The idea that every eruption under the specified conditions, irrespective of character, is sufficient to cause disapproval, can hardly be esteemed a scientific or a practical conclusion; most usually no treatment whatever is necessary; thus is there not even a transgression of the letter of the instructions. The most important objection to this view, is the possibility of confounding such cases with secondary syphilitic eruptions (which are always to be considered a conclusive cause of disapproval), still, I think, such errors could very rarely occur, and where the least doubt existed, that circumstance alone should decisively militate against the individual.

I have offered the foregoing observations, conceiving that experience and discretion will discriminate between simple and complicated cases, as well as between the tedious and transitory appearances which occasionally occur in healthy men, sometimes almost ephemeral, at particular periods of the year, or from temporary causes or derangements.
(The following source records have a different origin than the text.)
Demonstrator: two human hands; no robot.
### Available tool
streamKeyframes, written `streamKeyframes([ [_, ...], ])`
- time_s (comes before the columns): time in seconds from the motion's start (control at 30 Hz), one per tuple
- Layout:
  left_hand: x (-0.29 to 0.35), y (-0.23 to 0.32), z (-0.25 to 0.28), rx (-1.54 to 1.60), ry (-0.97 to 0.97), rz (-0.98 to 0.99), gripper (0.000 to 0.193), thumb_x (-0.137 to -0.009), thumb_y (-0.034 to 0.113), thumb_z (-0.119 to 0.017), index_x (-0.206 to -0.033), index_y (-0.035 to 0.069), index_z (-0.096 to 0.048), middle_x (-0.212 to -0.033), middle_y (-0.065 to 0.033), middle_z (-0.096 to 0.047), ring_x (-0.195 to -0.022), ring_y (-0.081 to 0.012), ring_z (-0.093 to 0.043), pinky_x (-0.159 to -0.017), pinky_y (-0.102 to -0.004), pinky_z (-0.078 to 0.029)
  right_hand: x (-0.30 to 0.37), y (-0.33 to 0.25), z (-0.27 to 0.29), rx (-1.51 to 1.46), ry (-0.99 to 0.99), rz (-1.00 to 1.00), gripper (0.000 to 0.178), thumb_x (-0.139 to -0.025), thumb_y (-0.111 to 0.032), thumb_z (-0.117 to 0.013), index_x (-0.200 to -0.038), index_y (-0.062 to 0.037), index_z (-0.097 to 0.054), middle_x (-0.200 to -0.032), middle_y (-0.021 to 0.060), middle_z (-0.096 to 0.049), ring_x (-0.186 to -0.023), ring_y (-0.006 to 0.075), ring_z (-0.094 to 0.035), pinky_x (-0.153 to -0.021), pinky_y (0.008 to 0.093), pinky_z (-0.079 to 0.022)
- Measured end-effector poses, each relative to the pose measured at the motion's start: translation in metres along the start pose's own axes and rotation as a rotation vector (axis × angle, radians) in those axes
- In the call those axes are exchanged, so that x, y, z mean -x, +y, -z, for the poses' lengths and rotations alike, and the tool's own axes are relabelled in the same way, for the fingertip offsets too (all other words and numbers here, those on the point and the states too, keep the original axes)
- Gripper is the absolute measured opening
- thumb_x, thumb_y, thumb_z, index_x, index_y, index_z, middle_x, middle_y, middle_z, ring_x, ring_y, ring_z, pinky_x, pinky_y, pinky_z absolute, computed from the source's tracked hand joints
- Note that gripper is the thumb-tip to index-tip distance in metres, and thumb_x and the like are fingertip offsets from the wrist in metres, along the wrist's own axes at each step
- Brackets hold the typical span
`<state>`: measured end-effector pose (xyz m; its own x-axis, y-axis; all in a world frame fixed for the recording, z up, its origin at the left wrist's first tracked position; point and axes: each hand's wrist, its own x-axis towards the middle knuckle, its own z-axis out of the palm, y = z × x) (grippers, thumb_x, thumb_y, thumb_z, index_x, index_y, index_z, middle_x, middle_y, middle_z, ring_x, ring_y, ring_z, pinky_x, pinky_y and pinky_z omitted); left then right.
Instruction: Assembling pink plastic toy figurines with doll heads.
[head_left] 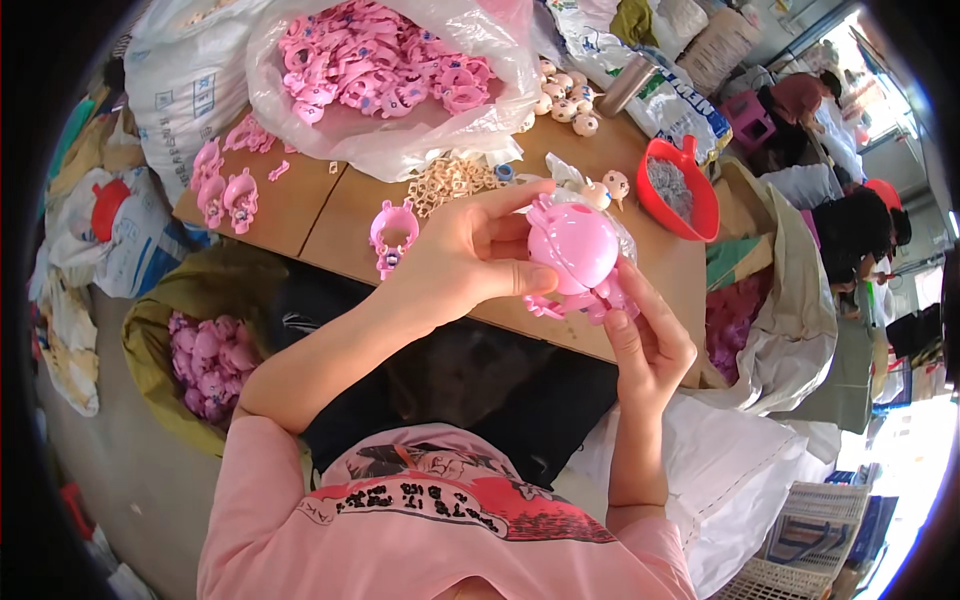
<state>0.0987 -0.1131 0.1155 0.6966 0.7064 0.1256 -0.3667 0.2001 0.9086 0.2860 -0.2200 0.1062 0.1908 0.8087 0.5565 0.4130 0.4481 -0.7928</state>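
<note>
Above the table's near edge I hold a round, glossy pink plastic toy part point(578, 246) with small knobs along its lower side. My left hand point(468, 245) is closed on it from the left, thumb across its front. From the lower right, the thumb and fingers of my right hand point(650, 340) pinch its underside. A pink ring-shaped part point(393, 236) lies on the table left of my left hand. Behind my hands is a heap of small beige square pieces point(450, 183) with a blue ring point(504, 172) beside it. Round cream-coloured pieces point(597, 193) lie just past the held part.
A clear plastic bag point(365, 135) full of pink parts stands on the table point(320, 225). Right of it are a red scoop-shaped tray point(708, 205) of small grey bits and a metal cylinder point(628, 85). An olive sack point(150, 335) holds pink pieces. People sit at far right.
</note>
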Motion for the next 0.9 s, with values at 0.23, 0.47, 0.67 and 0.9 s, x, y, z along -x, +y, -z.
streamKeyframes([
  [0.23, 0.001, 0.001, -0.001, 0.065, -0.016, -0.032, 0.074, -0.076, 0.002, -0.072, -0.14, 0.004, -0.036, -0.123, -0.0096, -0.056, -0.11, -0.0174, -0.056, -0.094, -0.0315, -0.047, 0.002, 0.005, -0.005, -0.052, 0.046, 0.133, 0.033, -0.081, 0.004, -0.066, -0.114, 0.0018, -0.063, -0.119, 0.028, -0.057, -0.108, 0.0299, -0.059, -0.085, 0.0355, -0.053],
  [0.47, 0.001, 0.002, -0.001, 0.082, -0.031, -0.038, 0.07, -0.077, -0.001, -0.07, -0.138, 0.001, -0.038, -0.124, -0.0103, -0.056, -0.112, -0.0176, -0.055, -0.095, -0.0322, -0.047, 0.011, 0.013, -0.012, -0.314, 0.135, 0.028, 0.034, -0.081, 0.0, -0.068, -0.115, 0.0016, -0.062, -0.118, 0.0269, -0.058, -0.109, 0.0268, -0.059, -0.089, 0.0357, -0.05],
  [0.67, 0.001, 0.001, 0.0, 0.073, -0.038, -0.023, 0.07, -0.076, -0.002, -0.071, -0.138, 0.001, -0.038, -0.124, -0.0096, -0.056, -0.113, -0.0169, -0.054, -0.097, -0.0328, -0.045, 0.011, 0.014, -0.013, -0.37, 0.145, -0.036, 0.034, -0.083, 0.0, -0.065, -0.116, 0.0059, -0.059, -0.119, 0.0254, -0.058, -0.112, 0.028, -0.057, -0.097, 0.0377, -0.045],
  [0.9, 0.001, 0.0, 0.0, 0.063, -0.019, -0.007, 0.067, -0.077, -0.001, -0.07, -0.137, 0.002, -0.039, -0.122, -0.0096, -0.057, -0.112, -0.0167, -0.055, -0.096, -0.0323, -0.046, 0.007, 0.003, -0.006, -0.247, 0.054, -0.033, 0.033, -0.084, 0.003, -0.057, -0.116, 0.0088, -0.058, -0.121, 0.0268, -0.056, -0.115, 0.0324, -0.055, -0.101, 0.0419, -0.041],
])
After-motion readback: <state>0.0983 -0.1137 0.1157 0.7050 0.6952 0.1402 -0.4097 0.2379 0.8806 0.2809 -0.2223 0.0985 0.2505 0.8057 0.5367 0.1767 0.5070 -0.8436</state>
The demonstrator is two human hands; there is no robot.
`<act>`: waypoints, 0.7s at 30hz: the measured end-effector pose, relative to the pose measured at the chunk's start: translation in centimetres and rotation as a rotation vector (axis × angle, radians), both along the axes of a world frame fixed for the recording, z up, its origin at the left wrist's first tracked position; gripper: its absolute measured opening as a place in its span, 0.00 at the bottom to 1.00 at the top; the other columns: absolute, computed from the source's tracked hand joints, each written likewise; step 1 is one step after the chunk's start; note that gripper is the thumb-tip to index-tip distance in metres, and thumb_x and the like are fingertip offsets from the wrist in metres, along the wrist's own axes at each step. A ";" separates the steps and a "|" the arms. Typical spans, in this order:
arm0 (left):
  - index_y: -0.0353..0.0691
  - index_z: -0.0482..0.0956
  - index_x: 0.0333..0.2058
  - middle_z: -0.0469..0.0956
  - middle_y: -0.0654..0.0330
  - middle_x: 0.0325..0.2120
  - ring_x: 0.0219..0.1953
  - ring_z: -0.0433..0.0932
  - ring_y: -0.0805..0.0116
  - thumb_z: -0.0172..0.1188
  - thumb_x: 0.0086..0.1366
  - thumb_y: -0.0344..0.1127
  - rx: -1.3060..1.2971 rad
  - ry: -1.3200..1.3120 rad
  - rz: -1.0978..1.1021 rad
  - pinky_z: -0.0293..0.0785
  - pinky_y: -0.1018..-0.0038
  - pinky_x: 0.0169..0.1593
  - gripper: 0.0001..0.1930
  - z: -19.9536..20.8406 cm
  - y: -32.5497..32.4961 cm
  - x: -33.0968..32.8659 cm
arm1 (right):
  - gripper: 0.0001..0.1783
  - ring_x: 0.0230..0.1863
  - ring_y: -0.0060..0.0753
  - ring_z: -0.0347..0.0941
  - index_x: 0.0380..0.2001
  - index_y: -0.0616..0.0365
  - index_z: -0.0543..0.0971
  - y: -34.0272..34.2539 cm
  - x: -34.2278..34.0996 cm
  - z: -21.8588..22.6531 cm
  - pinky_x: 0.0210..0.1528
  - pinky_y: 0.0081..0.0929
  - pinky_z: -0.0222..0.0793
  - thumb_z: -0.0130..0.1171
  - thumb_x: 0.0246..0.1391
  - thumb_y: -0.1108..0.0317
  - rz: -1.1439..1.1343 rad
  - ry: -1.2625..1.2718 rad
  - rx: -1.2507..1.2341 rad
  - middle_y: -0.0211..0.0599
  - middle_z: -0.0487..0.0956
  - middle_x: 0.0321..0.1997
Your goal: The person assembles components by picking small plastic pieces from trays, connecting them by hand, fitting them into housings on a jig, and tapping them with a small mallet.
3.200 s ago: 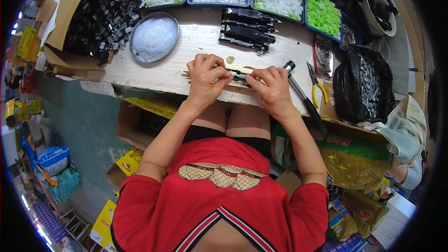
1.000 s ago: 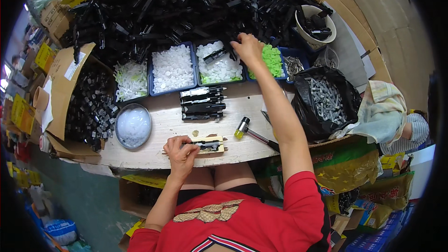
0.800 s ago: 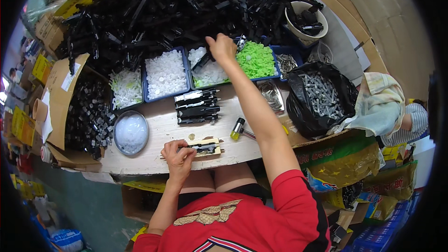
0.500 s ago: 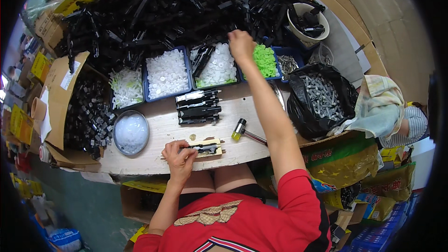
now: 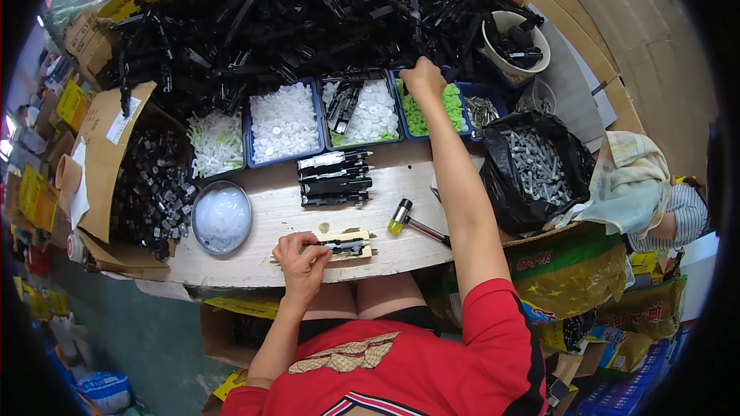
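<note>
My left hand (image 5: 301, 263) is at the table's near edge, thumb and fingers closed on one end of a slim black plastic part (image 5: 347, 247). That part lies in a cream block-like holder (image 5: 356, 236). My right hand (image 5: 423, 80) reaches far forward over the back of a blue tray of green plastic pieces (image 5: 436, 114). Its fingers curl downward, and their tips and anything in them are hidden. Behind the holder several black assemblies (image 5: 335, 186) lie in a row, the farthest with a white top. A small hammer (image 5: 408, 219) with a yellow end rests to the right.
A large heap of black parts (image 5: 270, 27) fills the back. White pieces (image 5: 284, 125) fill trays left of the green one. A round metal dish (image 5: 221, 217) stands at left, beside a carton of small black parts (image 5: 150, 189). At right, a black bag (image 5: 532, 160) holds grey pieces.
My right hand has moved from the black heap's edge, near the white-disc tray, rightward and down to the green tray. My left hand keeps its hold at the holder. The view has shifted slightly.
</note>
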State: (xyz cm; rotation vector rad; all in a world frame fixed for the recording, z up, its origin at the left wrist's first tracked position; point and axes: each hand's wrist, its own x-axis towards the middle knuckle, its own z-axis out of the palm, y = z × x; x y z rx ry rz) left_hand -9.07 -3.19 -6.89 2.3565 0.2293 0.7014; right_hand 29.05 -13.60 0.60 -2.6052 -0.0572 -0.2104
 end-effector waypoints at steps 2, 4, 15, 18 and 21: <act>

A tumour may be situated in any position of the scalp, affording the characters of sarcomatous, vascular, or, adipose tissue; or, in fact, almost any species of tumour, capable of forming in other positions, may be developed in this situation. Tumours of the scalp seldom continue stationary ; consequently, though benign, they may increase to such a size as to render removal necessary. With such a prospect alone it would be scarcely prudent to consider a man eligible having a tumour so placed. “5.-Severe injuries of the bones of the head."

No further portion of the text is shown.